Preparing for the Real-Time

Posted on October 24, 2011


Thus far, healthcare has been…immune to some of the logistics developments over the past decade or so that have revolutionized delivery of products and services. The most obvious one that comes to mind is Walmart’s supply chain savvy, which is used primarily on the back end by the companies that supply the Walmarts and grocery stores of the U.S., like Pepsico and Frito-Lay. Stocking and re-stocking is not done on a standing weekly appointment, but as-needed. When someone buys a bag of chips or two-liter, the companies that make the products get real-time feedback at the point-of-sale so they know when to come back and replenish the shelves. This is business in today’s market—on demand, real-time.

Similarly, in other parts of the country like the Midwest, electricity prices are real-time:  they fluctuate by the hour, minute or second. A commodity like jet fuel can be purchased in bulk, with futures (options to lock in favorable pricing in the future). However, with the unpredictable and limited supply of energy by power companies, some businesses in Texas for example, must deal with operating their organizations around constantly fluctuating costs. This is business in today’s market—constant change, real-time.

As hospitals prepare for a new post-healthcare reform future, administrators must determine whether they are positioned to act in real-time. Would real-time data on ED throughput affect how change is delivered next week, next day, or next hour? If not, how long can hospitals not afford to change based on such information? How would a facility strategically plan and run differently if it had to respond to energy prices that changed by the second?

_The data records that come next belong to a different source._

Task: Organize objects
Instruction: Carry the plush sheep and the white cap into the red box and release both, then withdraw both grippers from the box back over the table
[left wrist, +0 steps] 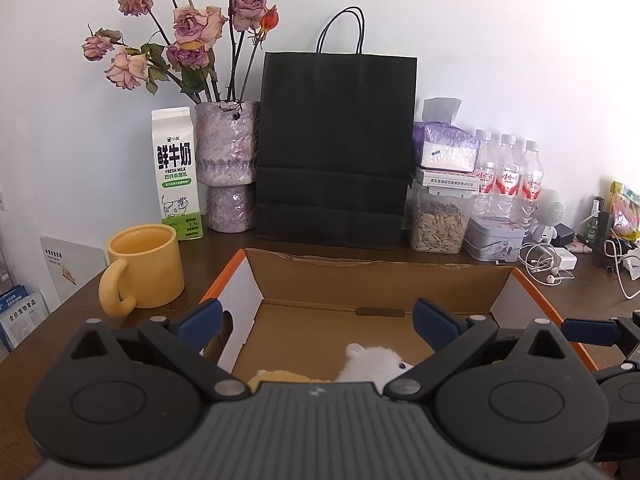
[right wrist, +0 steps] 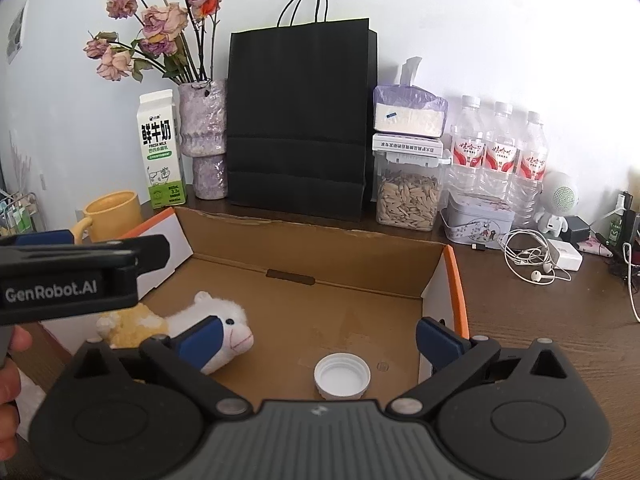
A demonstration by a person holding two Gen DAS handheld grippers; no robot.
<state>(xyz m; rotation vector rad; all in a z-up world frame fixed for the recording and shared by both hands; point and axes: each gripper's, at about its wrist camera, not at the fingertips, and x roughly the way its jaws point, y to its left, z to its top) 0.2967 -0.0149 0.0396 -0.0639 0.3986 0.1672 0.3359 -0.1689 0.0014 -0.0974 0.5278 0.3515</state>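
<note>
Over the cardboard box [right wrist: 304,256] I held both grippers spread wide, gripping nothing: the left gripper [left wrist: 318,320] above the plush sheep [right wrist: 216,328], the right gripper [right wrist: 318,340] above the white cap [right wrist: 342,376] lying on the box floor.

On the milk carton [left wrist: 177,172] at my ten o'clock I read the large Chinese characters "鲜牛奶", with "FRESH MILK" printed under them and "3.3" in the green band near its foot; smaller lines there are too fine to make out. My left gripper [right wrist: 86,258], seen from the right wrist at nine o'clock, carries "GenRobot.AI" in white on its black side. The water bottles [right wrist: 498,156] at two o'clock wear red-and-white labels with Chinese script that I cannot read. The white lid on the seed jar [right wrist: 408,146] at one o'clock bears a line of Chinese print, illegible to me.
</note>
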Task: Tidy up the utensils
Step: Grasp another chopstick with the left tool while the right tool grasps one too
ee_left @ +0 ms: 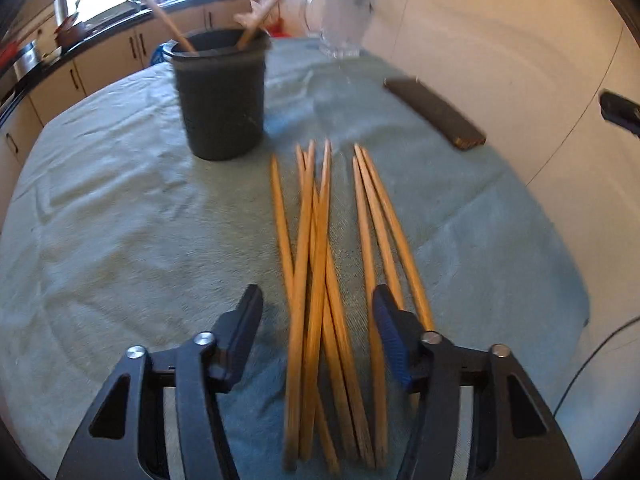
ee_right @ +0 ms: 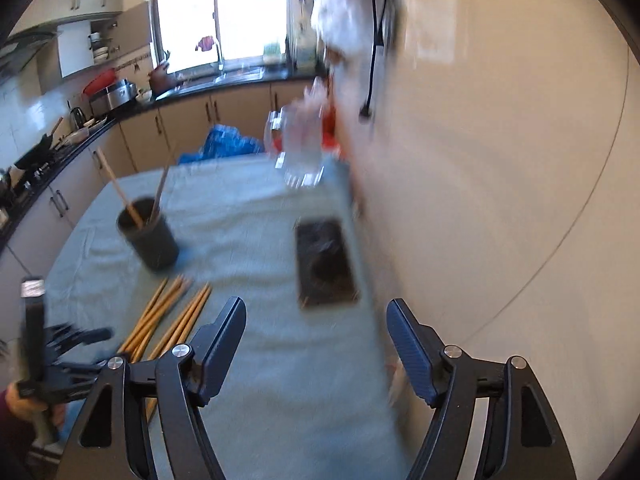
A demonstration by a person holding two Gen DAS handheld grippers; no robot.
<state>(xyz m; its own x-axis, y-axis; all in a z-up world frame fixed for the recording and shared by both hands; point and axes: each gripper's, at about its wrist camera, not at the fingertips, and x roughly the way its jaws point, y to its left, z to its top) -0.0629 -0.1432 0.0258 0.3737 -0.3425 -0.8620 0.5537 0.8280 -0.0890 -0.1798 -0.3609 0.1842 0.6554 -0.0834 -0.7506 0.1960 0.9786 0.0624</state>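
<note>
**Loose chopsticks on the cloth, two upright in the dark cup**

Left wrist view: a bundle of wooden chopsticks (ee_left: 316, 300) lies on the pale green cloth (ee_left: 120, 220), long, thin, honey-coloured sticks with tapered tips pointing away from the camera. Several cross one another in the middle of the pile; three lie a little apart on the right. The left gripper (ee_left: 318, 304) hangs over their near ends with its fingers spread wide, one on either side of the central sticks, gripping nothing. The dark ribbed pads (ee_left: 390, 332) look rubbery. Beyond the tips stands a dark, round, matte cup (ee_left: 222, 96), with two sticks leaning out of it at opposite angles. A clear glass jug (ee_left: 340, 12) stands further back, and a flat dark rectangular slab (ee_left: 434, 112) lies to the right near the pale wall.

Right wrist view: this camera sits higher and further right, so the chopsticks (ee_right: 168, 320) appear only at lower left, partly hidden behind the gripper's frame. The right gripper (ee_right: 316, 320) is held wide apart above bare cloth (ee_right: 260, 360), empty. The slab (ee_right: 326, 264) shows here from above, just beside the cloth's right edge. The cup (ee_right: 148, 236) and jug (ee_right: 300, 148) are blurred. Only this view shows the left gripper (ee_right: 80, 338) from outside, at far left, and the kitchen counter (ee_right: 200, 92) under a bright window.
</note>
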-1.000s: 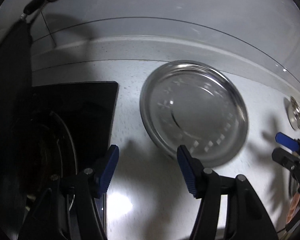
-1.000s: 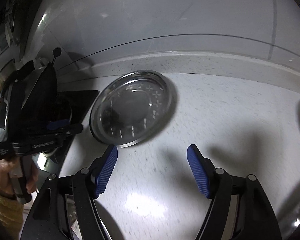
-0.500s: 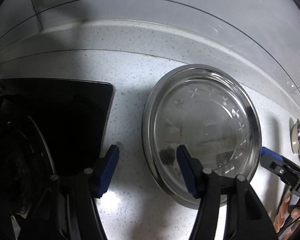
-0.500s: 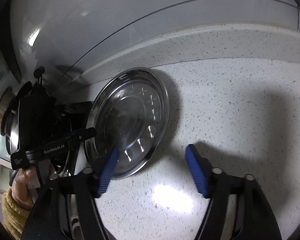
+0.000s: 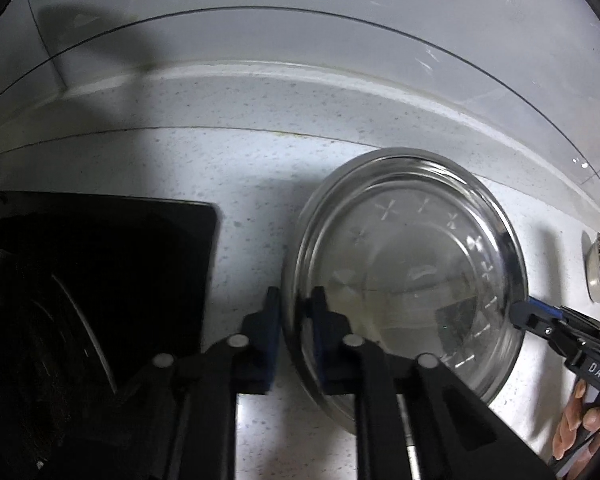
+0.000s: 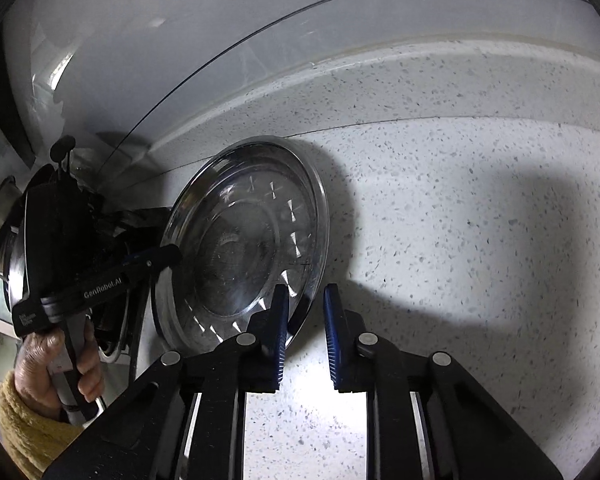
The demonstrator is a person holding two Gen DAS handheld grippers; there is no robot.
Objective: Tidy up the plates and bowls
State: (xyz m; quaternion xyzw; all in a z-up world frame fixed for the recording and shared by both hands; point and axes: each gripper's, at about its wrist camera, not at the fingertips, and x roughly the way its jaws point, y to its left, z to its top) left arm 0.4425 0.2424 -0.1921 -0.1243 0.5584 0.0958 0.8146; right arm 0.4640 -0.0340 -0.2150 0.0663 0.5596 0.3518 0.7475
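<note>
Now that both sets of jaws have just been closing onto opposite sides of its rim, the steel plate seems ready to lift. Round, with no long axis, it lies hollow-up on the speckled surface, left gripper and right gripper clamped on, beside the black hob.
</note>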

Design-builders are highly skilled at adjusting to real-time data in the flow of projects.  When the price of concrete changes or the Director of Nursing resigns in the middle of an OB / Women’s Center, and new prices or views and leadership are provided, respectively, a design-builder is culturally and structurally prepared to respond proactively—without slamming on the brakes, writing a bunch of CYA letters, and threatening change orders. Design-build is expertly evolved project execution for real-time data, i.e. constant change.

Sometime in the not too distant future, we will all be expected to live our lives and do our jobs responding more to real-time than fixed data. When the time comes to do a project, think about the real-time-preparedness of your organization. If change is not a specialty of your hospital, consider balancing out that skill set by hiring a company and project team that was founded to respond to real-time change.